What about optimizing proof search order? An extreme example would just be an agent with a lookup table indexed by the Goedel number of each possible agent up to a maximum value of some N, with either Defect or Cooperate in the lookup table which is the action the agent will take. If impatient agents came first in the lookup table they could quickly prove cooperation. The agent could append its quine to the end of the lookup table before searching in order to cooperate with itself. There should be an optimal lookup table for any length N and set S of games against other agents, defined as the lookup table that generates the highest score when playing all the games in set S.

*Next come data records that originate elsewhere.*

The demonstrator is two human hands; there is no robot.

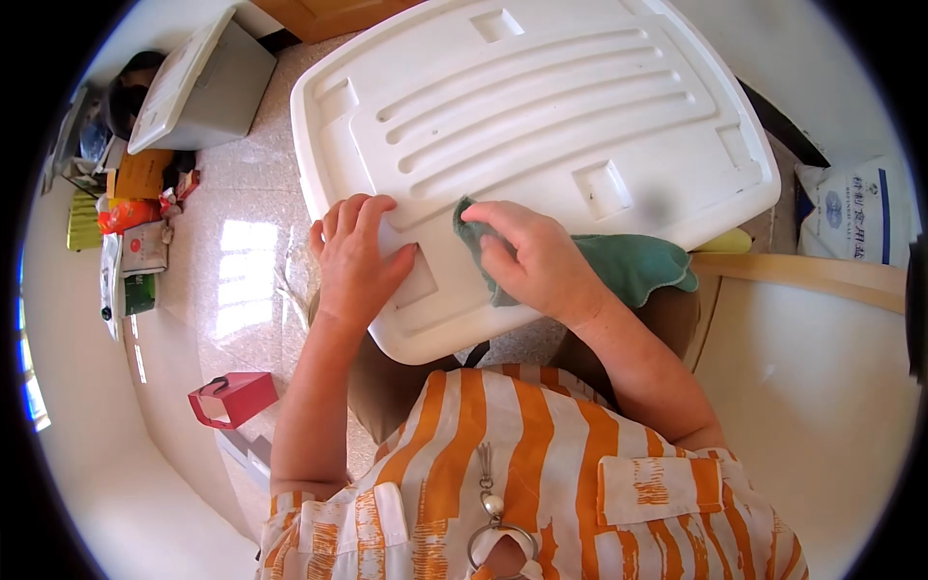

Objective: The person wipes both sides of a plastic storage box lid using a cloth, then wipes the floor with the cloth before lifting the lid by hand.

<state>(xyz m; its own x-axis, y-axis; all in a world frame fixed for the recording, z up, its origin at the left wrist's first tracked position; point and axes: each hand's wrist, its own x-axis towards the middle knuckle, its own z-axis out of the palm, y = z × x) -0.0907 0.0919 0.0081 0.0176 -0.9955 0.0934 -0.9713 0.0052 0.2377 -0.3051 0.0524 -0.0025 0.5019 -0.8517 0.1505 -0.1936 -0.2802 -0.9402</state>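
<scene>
A large white plastic lid (541,126) with long grooves and square recesses lies in front of me, above my knees. My right hand (536,261) grips a dark green cloth (628,266) near the lid's front edge. One corner of the cloth sticks up by my fingertips, while the rest trails off to the right under my wrist. My left hand (358,256) rests on the lid's front left part, fingers curved and spread, thumb apart. A pale patch shows between that thumb and the fingers; I cannot tell whether it is a separate thing or the lid.
A grey lidded storage box (208,87) stands at the back left, with piled packets (135,213) near it. On the floor at left sits a red box (232,398). A white printed sack (855,213) and a wooden-edged panel (802,275) are at right.
</scene>
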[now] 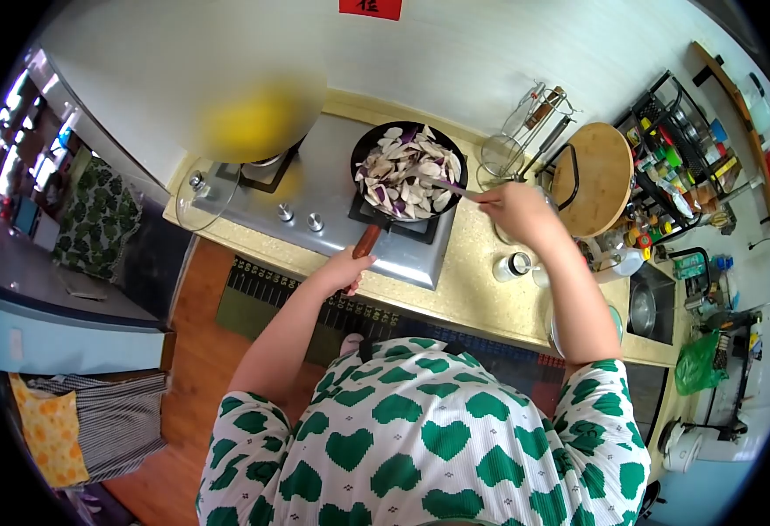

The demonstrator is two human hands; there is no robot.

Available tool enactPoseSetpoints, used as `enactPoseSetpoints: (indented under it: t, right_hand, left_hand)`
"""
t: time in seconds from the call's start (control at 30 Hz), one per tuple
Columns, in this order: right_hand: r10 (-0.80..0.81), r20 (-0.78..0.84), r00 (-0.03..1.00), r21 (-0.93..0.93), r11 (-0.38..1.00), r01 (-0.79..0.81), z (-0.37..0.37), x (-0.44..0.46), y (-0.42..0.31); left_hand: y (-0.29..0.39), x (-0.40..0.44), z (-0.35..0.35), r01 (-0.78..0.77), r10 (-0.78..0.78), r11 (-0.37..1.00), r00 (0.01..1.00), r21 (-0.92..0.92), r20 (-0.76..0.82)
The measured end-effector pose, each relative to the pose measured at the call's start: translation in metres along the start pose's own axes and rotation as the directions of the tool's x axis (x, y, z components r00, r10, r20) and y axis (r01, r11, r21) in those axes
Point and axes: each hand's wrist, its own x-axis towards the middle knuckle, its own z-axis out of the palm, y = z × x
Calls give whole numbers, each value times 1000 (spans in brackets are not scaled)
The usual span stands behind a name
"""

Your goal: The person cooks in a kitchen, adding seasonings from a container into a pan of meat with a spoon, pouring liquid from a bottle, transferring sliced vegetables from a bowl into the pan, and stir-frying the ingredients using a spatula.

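Note:
A black frying pan (359, 143) sits on the right burner of the stove, full of sliced eggplant (409, 167), pale with purple skin edges. My left hand (347, 269) is wrapped round the pan's wooden handle (368, 241). In my right hand (521, 210) is a long purple cooking utensil (448, 185), held from the right side of the pan. Its far end lies among the eggplant slices, so the shape of its head is hidden.
A glass lid (205, 195) leans at the stove's left end. Right of the pan are a utensil rack (532, 123), a round wooden board (592, 180), a white-bodied jar (512, 266) and a spice shelf (679, 145). The sink (651, 302) is farther right.

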Motion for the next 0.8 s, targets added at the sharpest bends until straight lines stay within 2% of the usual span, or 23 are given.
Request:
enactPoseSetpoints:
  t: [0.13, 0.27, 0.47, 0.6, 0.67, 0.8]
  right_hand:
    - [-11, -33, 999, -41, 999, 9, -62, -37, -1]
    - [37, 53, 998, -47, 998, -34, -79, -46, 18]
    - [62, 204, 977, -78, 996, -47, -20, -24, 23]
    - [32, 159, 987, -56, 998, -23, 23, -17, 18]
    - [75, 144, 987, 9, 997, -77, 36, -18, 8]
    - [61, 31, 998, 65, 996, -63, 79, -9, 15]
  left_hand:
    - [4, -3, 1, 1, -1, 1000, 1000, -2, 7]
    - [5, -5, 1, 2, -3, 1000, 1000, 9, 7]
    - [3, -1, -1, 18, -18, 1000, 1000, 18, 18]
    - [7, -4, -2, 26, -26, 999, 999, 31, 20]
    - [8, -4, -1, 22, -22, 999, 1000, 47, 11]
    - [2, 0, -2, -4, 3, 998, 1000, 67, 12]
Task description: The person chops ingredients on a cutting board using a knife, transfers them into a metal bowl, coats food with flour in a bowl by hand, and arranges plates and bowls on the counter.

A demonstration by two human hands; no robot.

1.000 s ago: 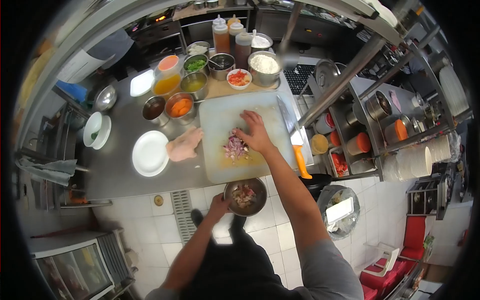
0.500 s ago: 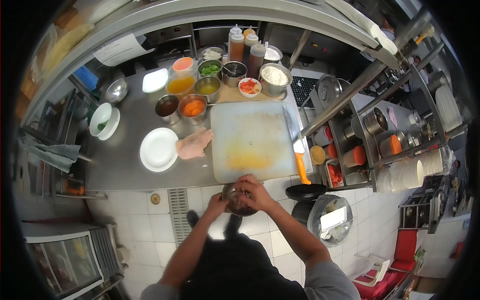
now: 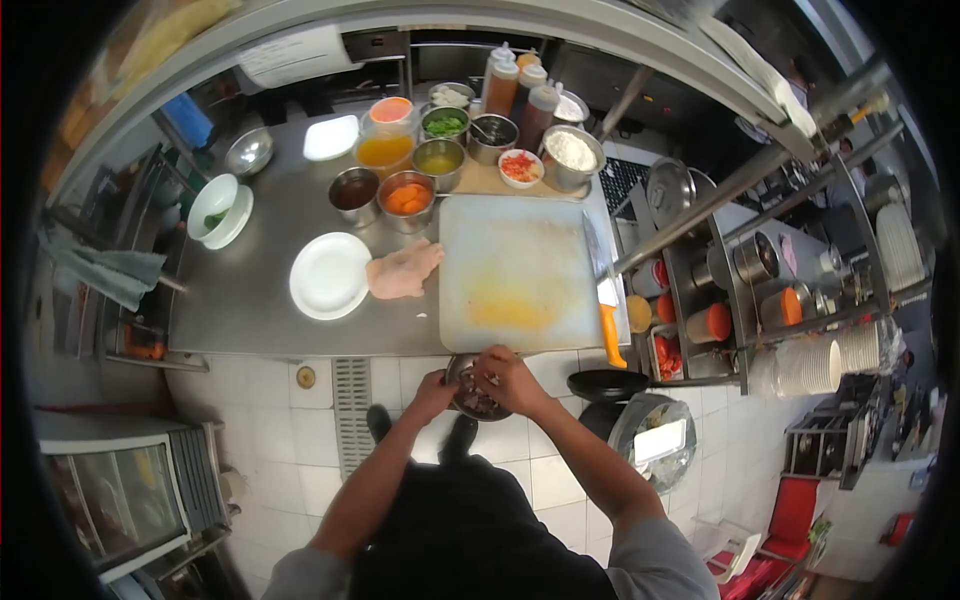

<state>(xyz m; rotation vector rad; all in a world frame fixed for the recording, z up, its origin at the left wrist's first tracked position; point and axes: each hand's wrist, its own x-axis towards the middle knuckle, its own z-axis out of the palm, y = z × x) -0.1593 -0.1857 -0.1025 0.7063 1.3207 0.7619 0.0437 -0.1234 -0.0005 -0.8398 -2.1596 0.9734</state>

Instead of including the lookup table the agent could perform the same sort of proof search necessary to generate the lookup table at runtime. If it searched for proofs in roughly the same order as the corresponding entries in the lookup table then impatient opposing agents would conveniently find a cooperation proof early in the simulation of the agent. In this case there would be an optimal list of rules for proof search order (perhaps including direct proofs for the most likely impatient opposing agents) that would approach the optimality of the lookup table, or perhaps exceed it if enough opposing agents give up when they see the size of the lookup-table-agent.
I have no idea if any of this is theoretically interesting or just a hack to potentially play PD slightly better.
And presumably more like O(2^N) in practice? I don’t know what percentage of bit strings are well formed formulas in an average formal language, but I would imagine it’s a significant fraction. The proof searcher would have to check every wff to completion because it doesn’t have Con(PA) to rule out contradictions, and I assumed that most of the proofs would be of the form “First the agent writes a 0 and moves the read-head right and goes to state 5, … , then the agent halts in a Cooperating state”, so N would probably be very large.